Task objective: Count the lines in the records that hold the string "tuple". Only the number should be given.

=== Material for this exercise ===

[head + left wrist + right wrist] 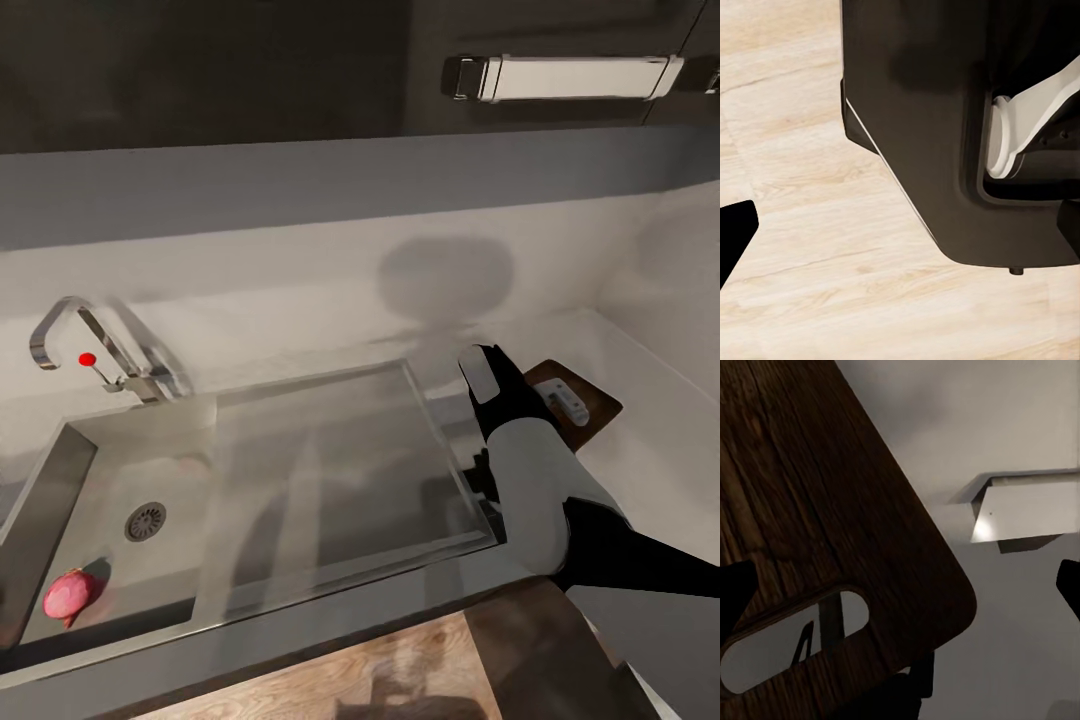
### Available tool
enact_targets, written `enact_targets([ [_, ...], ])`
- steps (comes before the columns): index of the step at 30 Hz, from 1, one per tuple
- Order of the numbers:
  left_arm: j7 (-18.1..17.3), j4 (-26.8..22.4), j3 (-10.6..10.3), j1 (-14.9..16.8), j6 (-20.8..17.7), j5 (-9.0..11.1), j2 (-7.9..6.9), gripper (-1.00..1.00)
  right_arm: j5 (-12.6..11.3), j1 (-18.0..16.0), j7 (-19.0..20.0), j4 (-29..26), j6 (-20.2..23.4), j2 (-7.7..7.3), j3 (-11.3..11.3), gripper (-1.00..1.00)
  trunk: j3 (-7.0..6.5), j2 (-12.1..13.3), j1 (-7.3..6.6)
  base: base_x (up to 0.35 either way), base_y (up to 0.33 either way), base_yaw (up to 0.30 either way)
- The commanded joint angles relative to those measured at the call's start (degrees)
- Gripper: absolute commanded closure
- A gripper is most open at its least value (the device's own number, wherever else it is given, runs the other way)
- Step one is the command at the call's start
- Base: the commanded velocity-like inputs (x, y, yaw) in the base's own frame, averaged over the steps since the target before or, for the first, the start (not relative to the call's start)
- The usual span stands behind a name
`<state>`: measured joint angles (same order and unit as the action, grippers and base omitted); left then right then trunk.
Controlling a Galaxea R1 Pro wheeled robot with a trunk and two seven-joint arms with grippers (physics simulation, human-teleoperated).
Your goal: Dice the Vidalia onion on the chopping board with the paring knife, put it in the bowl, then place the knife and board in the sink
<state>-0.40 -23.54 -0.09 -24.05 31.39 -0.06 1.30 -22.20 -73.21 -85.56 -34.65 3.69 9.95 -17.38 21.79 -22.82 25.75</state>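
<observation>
Jaws apart over chopping board [832,510], diagonal.

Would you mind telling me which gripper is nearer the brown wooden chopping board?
Right. The right gripper hovers just beside the brown wooden chopping board; the left gripper hangs low over the wood floor.

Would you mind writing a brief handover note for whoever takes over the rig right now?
Right gripper: hangs over the countertop by the chopping board; fingers apart in the right wrist view, nothing between them.
Left gripper: low beside the robot's base, over the wooden floor; state unclear.
Vidalia onion: in the sink, near front corner, by the drain.
Board: on the countertop beyond the drainboard.
Done: nothing visible yet.
Left: fetch onion, dice, bowl it, then knife and board into the sink.
</observation>
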Motion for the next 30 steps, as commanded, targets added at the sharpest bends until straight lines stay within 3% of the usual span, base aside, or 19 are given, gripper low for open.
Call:
enact_targets([
  [1, -0.04, -0.1, 0.0, -0.03, 0.03, 0.03, -0.01, -1.0, -0.04, -0.04, -0.13, -0.07, 0.41, 0.05, -0.19, -1.0, 0.09, -0.1, 0.04, -0.004, -0.001, 0.0],
  [30, -0.04, -0.01, 0.0, -0.03, 0.03, 0.14, -0.06, -1.0, -0.04, -0.08, 0.15, 0.02, 0.44, 0.05, -0.16, -1.0, 0.09, -0.1, 0.04, -0.044, 0.0, 0.0],
])
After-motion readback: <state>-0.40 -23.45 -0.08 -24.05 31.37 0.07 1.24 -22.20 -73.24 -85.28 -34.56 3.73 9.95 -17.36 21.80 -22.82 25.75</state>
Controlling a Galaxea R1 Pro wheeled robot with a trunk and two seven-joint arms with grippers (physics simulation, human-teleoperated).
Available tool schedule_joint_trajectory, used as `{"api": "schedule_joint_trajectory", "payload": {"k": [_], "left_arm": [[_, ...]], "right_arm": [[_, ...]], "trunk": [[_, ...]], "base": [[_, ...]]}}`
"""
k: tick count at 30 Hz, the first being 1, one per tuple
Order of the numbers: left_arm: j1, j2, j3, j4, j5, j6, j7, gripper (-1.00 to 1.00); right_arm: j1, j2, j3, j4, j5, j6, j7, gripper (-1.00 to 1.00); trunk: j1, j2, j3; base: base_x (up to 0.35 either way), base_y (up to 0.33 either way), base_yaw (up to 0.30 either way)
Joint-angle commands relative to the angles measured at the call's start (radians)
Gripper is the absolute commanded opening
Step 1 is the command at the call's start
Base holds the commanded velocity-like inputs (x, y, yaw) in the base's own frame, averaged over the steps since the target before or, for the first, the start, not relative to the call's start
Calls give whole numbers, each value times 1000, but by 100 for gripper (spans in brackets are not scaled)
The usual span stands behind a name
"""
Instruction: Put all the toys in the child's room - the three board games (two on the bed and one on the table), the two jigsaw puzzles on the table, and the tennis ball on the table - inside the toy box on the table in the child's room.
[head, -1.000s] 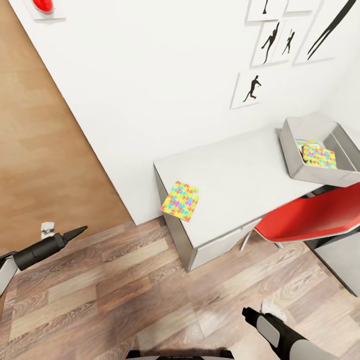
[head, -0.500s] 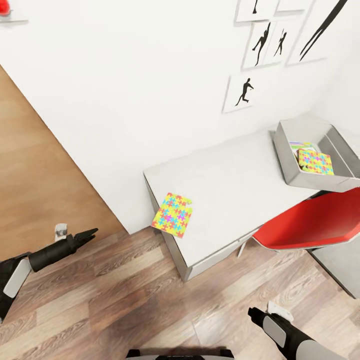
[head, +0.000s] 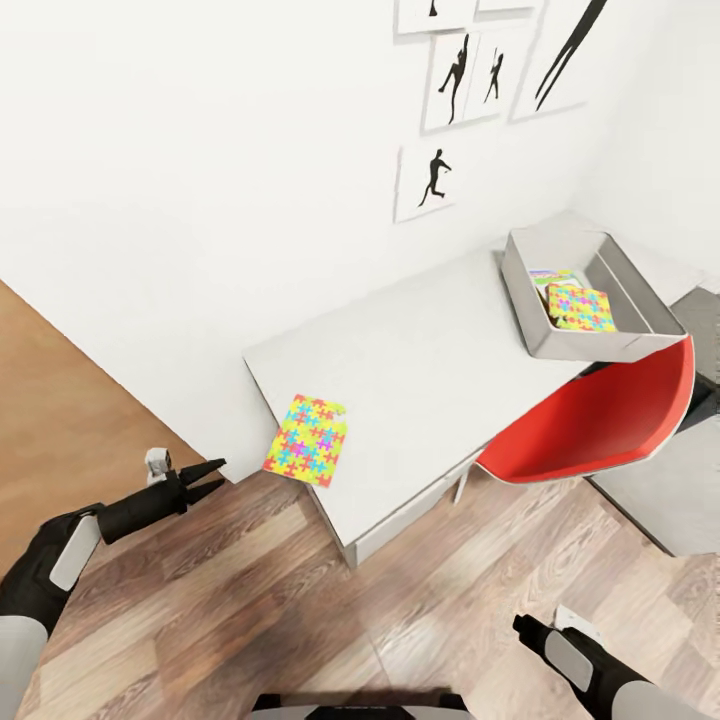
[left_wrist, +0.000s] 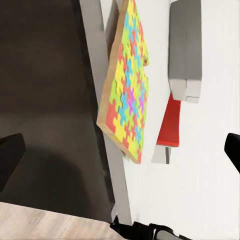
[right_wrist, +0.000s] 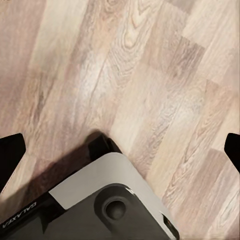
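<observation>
One jigsaw puzzle (head: 306, 453) lies flat on the near left corner of the pale table (head: 420, 370), slightly over its edge. The grey toy box (head: 527, 300) stands at the table's far right, holding a second jigsaw puzzle (head: 580, 307) and a green-edged board game (head: 548, 277). My left gripper (head: 207, 479) hangs open over the floor, just left of the table corner and pointing at the puzzle. In the left wrist view the puzzle (left_wrist: 127, 90) sits straight ahead, with the toy box (left_wrist: 185, 50) beyond it. My right gripper (head: 520, 627) is low over the floor, open and empty.
A red chair (head: 590, 420) is tucked under the table below the toy box. A lower dark grey desk (head: 660, 500) stands at the right. Black silhouette pictures (head: 432, 180) hang on the white wall. Wood plank floor (head: 420, 620) surrounds my base (right_wrist: 100, 200).
The whole view has shifted, so the table and box sit further left. My left gripper has closed in on the puzzle's corner, and its fingers have parted.
</observation>
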Motion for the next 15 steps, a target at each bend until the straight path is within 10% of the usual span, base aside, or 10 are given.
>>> {"api": "schedule_joint_trajectory", "payload": {"k": [1,15], "left_arm": [[0,-5,0,0,3,10,-2,100],[0,-9,4,0,6,9,-5,100]], "right_arm": [[-1,-2,7,-3,-10,6,-7,100],[0,2,7,-4,-11,6,-8,100]], "trunk": [[1,-2,-2],[1,-2,-5]], "base": [[31,-19,-245],[6,-28,-57]]}}
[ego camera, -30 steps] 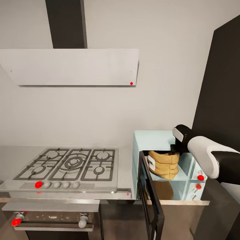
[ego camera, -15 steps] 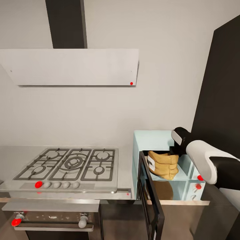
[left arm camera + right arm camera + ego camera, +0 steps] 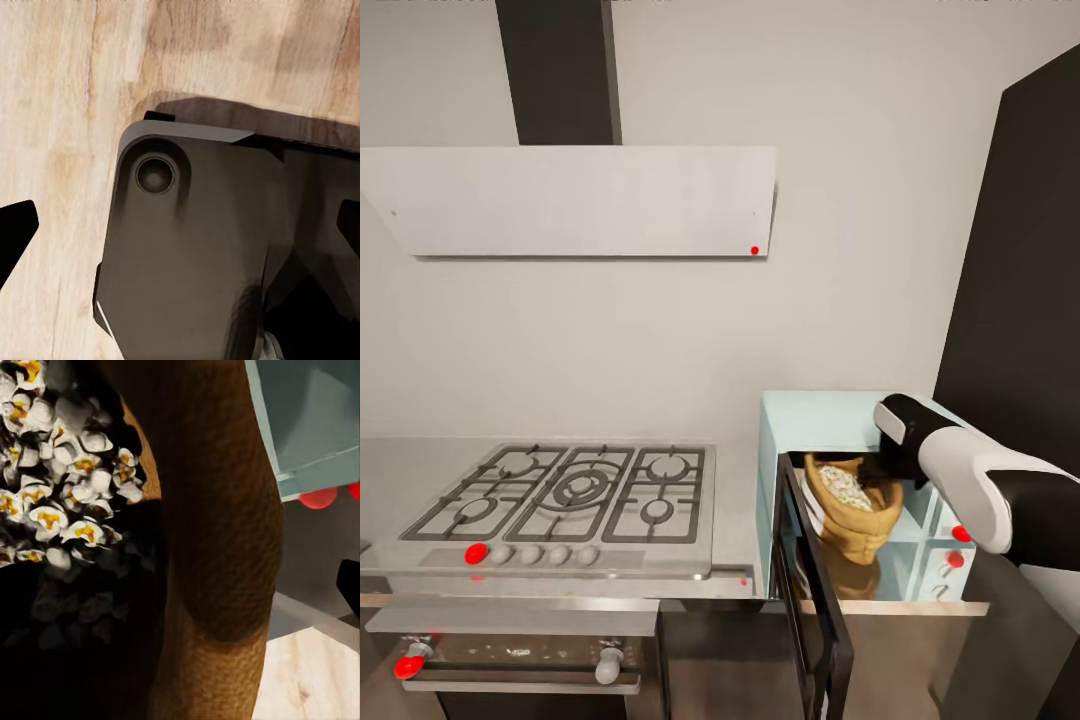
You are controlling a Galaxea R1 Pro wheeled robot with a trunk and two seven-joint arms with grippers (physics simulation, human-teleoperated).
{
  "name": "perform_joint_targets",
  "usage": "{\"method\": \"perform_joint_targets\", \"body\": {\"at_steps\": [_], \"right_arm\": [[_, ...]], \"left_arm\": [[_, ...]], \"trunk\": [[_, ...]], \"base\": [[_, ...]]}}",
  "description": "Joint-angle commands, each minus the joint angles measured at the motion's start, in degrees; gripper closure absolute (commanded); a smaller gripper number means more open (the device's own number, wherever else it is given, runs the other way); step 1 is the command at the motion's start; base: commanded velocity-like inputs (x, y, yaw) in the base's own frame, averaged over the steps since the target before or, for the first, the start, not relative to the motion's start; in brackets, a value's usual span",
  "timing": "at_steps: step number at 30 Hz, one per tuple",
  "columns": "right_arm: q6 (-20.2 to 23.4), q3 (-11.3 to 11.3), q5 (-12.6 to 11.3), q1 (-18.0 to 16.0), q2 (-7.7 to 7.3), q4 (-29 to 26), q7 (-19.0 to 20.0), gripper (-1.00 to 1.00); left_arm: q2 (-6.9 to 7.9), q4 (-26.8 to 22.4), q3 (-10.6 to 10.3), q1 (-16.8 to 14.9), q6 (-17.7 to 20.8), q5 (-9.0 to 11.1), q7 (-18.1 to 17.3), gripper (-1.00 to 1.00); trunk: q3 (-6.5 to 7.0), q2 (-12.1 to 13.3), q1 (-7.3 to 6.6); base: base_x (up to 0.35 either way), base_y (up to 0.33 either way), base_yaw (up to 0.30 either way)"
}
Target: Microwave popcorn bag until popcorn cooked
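The pale mint-blue microwave (image 3: 830, 415) stands on the countertop (image 3: 400, 470) with its dark glass door (image 3: 815, 610) swung open toward me. Inside it the tan popcorn bag (image 3: 855, 525) leans with its mouth tipped up and toward me, showing whitish popped popcorn (image 3: 847, 487). My right gripper (image 3: 880, 468) reaches into the cavity and is shut on the bag's rim. The right wrist view looks straight into the bag (image 3: 217, 547) at the popcorn (image 3: 67, 487). In the left wrist view my left gripper (image 3: 180, 232) is open, over my own dark base and wooden floor.
A gas hob (image 3: 570, 490) with a red knob lies left of the microwave, under a white hood (image 3: 570, 200). The built-in oven (image 3: 510, 650) sits below it. A tall dark cabinet (image 3: 1020, 280) stands right of the microwave. Red knobs (image 3: 960, 533) mark its side panel.
The bag has tipped from upright to leaning, its mouth now turned up and showing the popcorn. My right gripper has shifted slightly at the rim.
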Motion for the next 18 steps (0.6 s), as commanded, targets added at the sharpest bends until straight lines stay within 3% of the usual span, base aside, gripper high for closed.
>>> {"method": "perform_joint_targets", "body": {"at_steps": [1, 7, 18], "right_arm": [[0.17, 0.06, -0.64, -0.03, -0.13, -0.11, 1.63, -1.00], [0.17, 0.14, -0.61, -0.03, -0.76, -0.24, 4.13, -1.00], [0.17, 0.24, -0.47, -0.03, -0.87, -2.74, 7.54, -1.00]], "left_arm": [[-0.02, -0.10, 0.10, 0.02, -0.08, 0.34, 0.07, -1.00], [-0.09, -0.14, 0.10, 0.02, -0.04, 0.25, -0.38, -1.00], [-0.36, -0.16, 0.01, 0.02, -0.04, -0.17, -0.02, -1.00]], "trunk": [[-0.08, -0.07, 0.02], [-0.08, -0.07, 0.02], [-0.08, -0.07, 0.02]], "base": [[0.000, 0.000, 0.000], [-0.056, 0.000, 0.000], [-0.332, 0.000, 0.000]]}}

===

Your response: 3